— Assignment —
Could the records be returned exactly, with the pictures left out?

— Data —
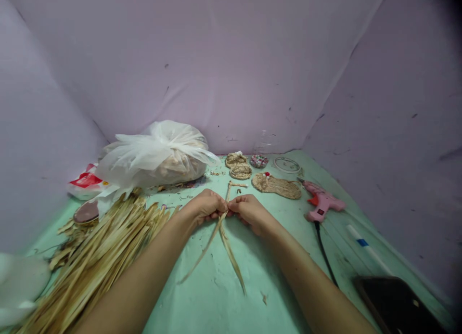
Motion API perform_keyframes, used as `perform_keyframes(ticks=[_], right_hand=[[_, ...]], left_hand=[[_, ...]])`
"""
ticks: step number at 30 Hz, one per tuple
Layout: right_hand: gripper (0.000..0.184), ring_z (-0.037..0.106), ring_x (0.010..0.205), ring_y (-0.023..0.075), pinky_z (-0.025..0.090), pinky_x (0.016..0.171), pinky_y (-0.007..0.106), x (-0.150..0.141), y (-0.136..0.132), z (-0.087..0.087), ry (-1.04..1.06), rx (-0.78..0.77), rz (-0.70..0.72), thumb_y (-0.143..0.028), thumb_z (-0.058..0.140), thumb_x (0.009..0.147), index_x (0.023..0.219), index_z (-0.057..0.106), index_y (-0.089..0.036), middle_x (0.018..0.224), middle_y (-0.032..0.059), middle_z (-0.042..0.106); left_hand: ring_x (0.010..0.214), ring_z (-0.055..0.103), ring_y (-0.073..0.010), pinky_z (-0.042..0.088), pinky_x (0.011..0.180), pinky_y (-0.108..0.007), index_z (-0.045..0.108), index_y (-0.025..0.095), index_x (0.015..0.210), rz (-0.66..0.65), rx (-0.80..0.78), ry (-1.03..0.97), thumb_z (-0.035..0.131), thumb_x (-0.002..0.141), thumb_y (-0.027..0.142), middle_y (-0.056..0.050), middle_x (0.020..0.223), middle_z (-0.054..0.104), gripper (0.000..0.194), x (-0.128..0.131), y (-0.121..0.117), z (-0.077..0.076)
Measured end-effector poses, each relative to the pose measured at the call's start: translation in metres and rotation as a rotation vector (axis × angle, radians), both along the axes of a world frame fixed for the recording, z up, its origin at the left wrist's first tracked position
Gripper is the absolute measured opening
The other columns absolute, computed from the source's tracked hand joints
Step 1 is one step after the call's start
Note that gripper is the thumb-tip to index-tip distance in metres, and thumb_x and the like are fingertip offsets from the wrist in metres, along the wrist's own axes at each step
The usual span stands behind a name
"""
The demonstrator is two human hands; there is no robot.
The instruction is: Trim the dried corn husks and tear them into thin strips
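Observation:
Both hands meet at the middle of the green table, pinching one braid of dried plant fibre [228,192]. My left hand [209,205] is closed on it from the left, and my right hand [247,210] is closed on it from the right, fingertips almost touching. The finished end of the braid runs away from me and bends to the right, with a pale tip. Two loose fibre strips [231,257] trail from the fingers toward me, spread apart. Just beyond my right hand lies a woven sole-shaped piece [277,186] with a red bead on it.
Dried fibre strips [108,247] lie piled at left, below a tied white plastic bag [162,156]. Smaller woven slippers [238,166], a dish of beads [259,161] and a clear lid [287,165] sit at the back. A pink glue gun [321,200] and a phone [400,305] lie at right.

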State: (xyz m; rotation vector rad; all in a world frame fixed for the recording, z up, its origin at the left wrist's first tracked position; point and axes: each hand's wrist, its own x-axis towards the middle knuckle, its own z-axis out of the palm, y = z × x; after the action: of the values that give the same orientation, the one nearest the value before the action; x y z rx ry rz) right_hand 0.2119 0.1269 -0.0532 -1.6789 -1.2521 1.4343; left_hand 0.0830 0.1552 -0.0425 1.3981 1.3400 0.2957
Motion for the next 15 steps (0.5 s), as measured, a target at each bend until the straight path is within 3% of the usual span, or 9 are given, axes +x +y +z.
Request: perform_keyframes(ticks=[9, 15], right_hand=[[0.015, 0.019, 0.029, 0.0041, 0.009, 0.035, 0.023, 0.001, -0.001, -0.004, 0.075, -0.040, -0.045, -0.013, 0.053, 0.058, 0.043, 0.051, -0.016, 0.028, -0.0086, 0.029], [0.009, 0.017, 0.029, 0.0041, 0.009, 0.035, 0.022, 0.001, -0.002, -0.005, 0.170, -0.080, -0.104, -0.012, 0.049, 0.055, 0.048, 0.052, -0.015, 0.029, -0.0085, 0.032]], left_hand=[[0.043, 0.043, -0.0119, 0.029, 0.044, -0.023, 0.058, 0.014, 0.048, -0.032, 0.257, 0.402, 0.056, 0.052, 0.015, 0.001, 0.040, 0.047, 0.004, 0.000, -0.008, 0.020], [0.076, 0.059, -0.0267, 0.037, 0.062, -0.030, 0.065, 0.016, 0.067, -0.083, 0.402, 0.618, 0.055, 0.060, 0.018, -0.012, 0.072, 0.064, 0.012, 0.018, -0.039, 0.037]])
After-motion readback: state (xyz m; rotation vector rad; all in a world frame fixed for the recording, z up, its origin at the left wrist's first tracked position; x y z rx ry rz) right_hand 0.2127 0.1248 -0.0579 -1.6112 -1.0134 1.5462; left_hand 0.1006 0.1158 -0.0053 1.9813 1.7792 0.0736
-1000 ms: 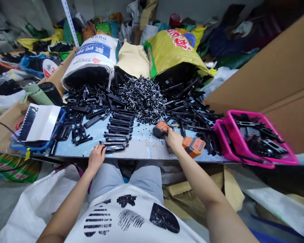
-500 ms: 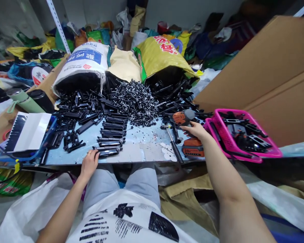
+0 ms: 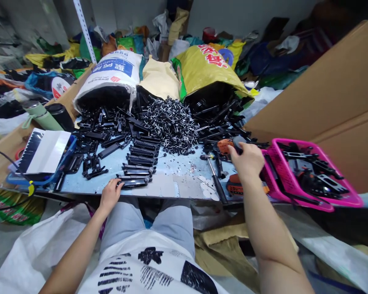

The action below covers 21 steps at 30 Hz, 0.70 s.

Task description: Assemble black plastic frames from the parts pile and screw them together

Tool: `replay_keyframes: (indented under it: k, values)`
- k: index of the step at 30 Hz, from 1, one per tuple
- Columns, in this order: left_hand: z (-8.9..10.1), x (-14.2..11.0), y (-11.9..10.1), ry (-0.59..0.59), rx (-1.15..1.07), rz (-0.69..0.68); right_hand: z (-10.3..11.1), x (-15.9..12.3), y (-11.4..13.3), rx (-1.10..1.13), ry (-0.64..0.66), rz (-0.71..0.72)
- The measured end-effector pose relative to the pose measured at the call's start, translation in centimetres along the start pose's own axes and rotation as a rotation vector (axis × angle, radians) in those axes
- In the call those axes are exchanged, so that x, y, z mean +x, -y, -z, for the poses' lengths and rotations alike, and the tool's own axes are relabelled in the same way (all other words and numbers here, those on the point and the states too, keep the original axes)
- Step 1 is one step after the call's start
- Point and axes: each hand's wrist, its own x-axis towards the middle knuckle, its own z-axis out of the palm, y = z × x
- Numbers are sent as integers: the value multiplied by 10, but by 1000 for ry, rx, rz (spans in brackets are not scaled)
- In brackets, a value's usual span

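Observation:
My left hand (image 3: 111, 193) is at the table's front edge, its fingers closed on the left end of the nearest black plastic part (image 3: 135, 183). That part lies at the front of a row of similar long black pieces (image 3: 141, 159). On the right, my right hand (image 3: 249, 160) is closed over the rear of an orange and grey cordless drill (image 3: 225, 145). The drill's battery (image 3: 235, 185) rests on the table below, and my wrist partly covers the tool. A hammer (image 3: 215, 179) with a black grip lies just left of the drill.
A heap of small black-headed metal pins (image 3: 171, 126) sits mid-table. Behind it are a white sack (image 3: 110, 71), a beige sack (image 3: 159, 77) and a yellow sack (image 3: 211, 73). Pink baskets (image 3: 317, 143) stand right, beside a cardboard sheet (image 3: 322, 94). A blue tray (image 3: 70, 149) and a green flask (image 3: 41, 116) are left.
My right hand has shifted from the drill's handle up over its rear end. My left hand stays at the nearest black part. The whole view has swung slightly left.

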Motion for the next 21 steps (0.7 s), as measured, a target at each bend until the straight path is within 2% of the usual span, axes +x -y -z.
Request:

— Response to this exercise —
Motion API perform_keyframes, used as `perform_keyframes(ticks=[_], right_hand=[[_, ...]], left_hand=[[_, ...]])`
"""
ticks: step number at 30 Hz, one per tuple
Layout: right_hand: gripper (0.000..0.184), ring_z (-0.037..0.106), ring_x (0.010..0.205), ring_y (-0.023..0.075), pinky_z (-0.025..0.090), pinky_x (0.016..0.171), pinky_y (-0.007..0.106), x (-0.150..0.141), y (-0.136..0.132), z (-0.087..0.087), ry (-1.04..1.06), rx (-0.78..0.77), rz (-0.70..0.72), thumb_y (-0.143..0.028), thumb_z (-0.058..0.140), thumb_x (0.009..0.147), index_x (0.023..0.219), index_z (-0.057..0.106), index_y (-0.089..0.036), middle_x (0.018..0.224), middle_y (-0.032..0.059), middle_z (-0.042..0.106); left_hand: ring_x (0.010..0.214), ring_z (-0.055..0.103), ring_y (-0.073..0.010), pinky_z (-0.042..0.088), pinky_x (0.011..0.180), pinky_y (-0.108..0.007), index_z (-0.045..0.108), index_y (-0.025..0.095), index_x (0.015..0.210), rz (-0.66..0.65), rx (-0.80..0.78), ry (-1.03..0.97), thumb_z (-0.035..0.131), thumb_x (-0.002..0.141), thumb_y (-0.027..0.142), middle_y (-0.056..0.050), middle_x (0.020..0.223), middle_z (-0.054..0.104), gripper (0.000..0.194), x (-0.128..0.131), y (-0.121..0.117), z (-0.077..0.076)
Measured end-effector poses, each relative to the pose measured at the call's start: translation in metres and rotation as a rotation vector (axis × angle, radians), both along the axes of a world frame fixed for the recording, z up, its origin at the left wrist's first tracked position
Gripper is the absolute measured opening
The other columns absolute, computed from the source's tracked hand joints
Step 1 is one step after the call's start
Note that gripper is the thumb-tip to index-tip distance in metres, and thumb_x and the like are fingertip offsets from the wrist in metres, along the wrist's own axes at each step
The usual span stands behind a name
"""
The demonstrator is two human hands; there is no robot.
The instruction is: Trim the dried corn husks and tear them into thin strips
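Observation:
Both hands meet at the middle of the green table, pinching one braid of dried plant fibre [228,192]. My left hand [209,205] is closed on it from the left, and my right hand [247,210] is closed on it from the right, fingertips almost touching. The finished end of the braid runs away from me and bends to the right, with a pale tip. Two loose fibre strips [231,257] trail from the fingers toward me, spread apart. Just beyond my right hand lies a woven sole-shaped piece [277,186] with a red bead on it.
Dried fibre strips [108,247] lie piled at left, below a tied white plastic bag [162,156]. Smaller woven slippers [238,166], a dish of beads [259,161] and a clear lid [287,165] sit at the back. A pink glue gun [321,200] and a phone [400,305] lie at right.
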
State: (xyz m; rotation vector rad; all in a world frame fixed for the recording, z up, its origin at the left wrist's first tracked position; point and axes: each hand's wrist, its own x-axis towards the middle knuckle, its own z-axis out of the palm, y = z × x; after the action: of the values that give the same orientation, the one nearest the value before the action; x y z rx ry rz) right_hand 0.2119 0.1269 -0.0532 -1.6789 -1.2521 1.4343; left_hand 0.0830 0.1552 -0.0425 1.3981 1.3400 0.2957
Motion for the next 15 steps (0.5 s), as measured, a target at each bend until the straight path is within 3% of the usual span, or 9 are given, axes +x +y +z.
Request: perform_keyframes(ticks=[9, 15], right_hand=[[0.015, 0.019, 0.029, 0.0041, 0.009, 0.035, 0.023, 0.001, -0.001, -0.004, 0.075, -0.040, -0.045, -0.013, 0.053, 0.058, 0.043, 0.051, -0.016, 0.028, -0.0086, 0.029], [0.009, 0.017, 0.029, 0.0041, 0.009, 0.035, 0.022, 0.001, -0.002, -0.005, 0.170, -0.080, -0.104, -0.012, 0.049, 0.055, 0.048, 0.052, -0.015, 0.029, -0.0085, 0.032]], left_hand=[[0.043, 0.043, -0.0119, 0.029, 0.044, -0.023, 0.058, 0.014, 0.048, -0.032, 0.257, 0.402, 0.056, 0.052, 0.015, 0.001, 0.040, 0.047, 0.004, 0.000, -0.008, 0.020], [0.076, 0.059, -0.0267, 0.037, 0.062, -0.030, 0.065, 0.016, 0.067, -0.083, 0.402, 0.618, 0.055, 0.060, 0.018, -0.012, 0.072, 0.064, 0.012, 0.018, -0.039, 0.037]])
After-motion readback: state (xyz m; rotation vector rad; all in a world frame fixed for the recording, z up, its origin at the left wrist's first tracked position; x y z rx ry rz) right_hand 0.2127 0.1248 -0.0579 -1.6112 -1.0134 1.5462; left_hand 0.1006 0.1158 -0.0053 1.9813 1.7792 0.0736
-1000 ms: 
-500 ms: 
+0 ms: 

The action below covers 21 steps at 30 Hz, 0.70 s.

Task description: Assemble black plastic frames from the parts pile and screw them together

Tool: `replay_keyframes: (indented under it: k, values)`
- k: index of the step at 30 Hz, from 1, one per tuple
- Columns, in this order: left_hand: z (-8.9..10.1), x (-14.2..11.0), y (-11.9..10.1), ry (-0.59..0.59), rx (-1.15..1.07), rz (-0.69..0.68); right_hand: z (-10.3..11.1), x (-15.9..12.3), y (-11.4..13.3), rx (-1.10..1.13), ry (-0.64..0.66), rz (-0.71..0.72)
- The measured end-effector pose relative to the pose measured at the call's start, translation in centimetres along the start pose's own axes and rotation as a rotation vector (axis × angle, radians) in those axes
- In the call those axes are exchanged, so that x, y, z mean +x, -y, -z, for the poses' lengths and rotations alike, and the tool's own axes are relabelled in the same way (all other words and numbers here, those on the point and the states too, keep the original axes)
- Step 1 is one step after the call's start
- Point and axes: each hand's wrist, its own x-axis towards the middle knuckle, its own z-axis out of the palm, y = z × x
- Numbers are sent as integers: the value multiplied by 10, but by 1000 for ry, rx, rz (spans in brackets are not scaled)
- In brackets, a value's usual span

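Observation:
My left hand (image 3: 111, 193) is at the table's front edge, its fingers closed on the left end of the nearest black plastic part (image 3: 135, 183). That part lies at the front of a row of similar long black pieces (image 3: 141, 159). On the right, my right hand (image 3: 249, 160) is closed over the rear of an orange and grey cordless drill (image 3: 225, 145). The drill's battery (image 3: 235, 185) rests on the table below, and my wrist partly covers the tool. A hammer (image 3: 215, 179) with a black grip lies just left of the drill.
A heap of small black-headed metal pins (image 3: 171, 126) sits mid-table. Behind it are a white sack (image 3: 110, 71), a beige sack (image 3: 159, 77) and a yellow sack (image 3: 211, 73). Pink baskets (image 3: 317, 143) stand right, beside a cardboard sheet (image 3: 322, 94). A blue tray (image 3: 70, 149) and a green flask (image 3: 41, 116) are left.
My right hand has shifted from the drill's handle up over its rear end. My left hand stays at the nearest black part. The whole view has swung slightly left.
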
Motion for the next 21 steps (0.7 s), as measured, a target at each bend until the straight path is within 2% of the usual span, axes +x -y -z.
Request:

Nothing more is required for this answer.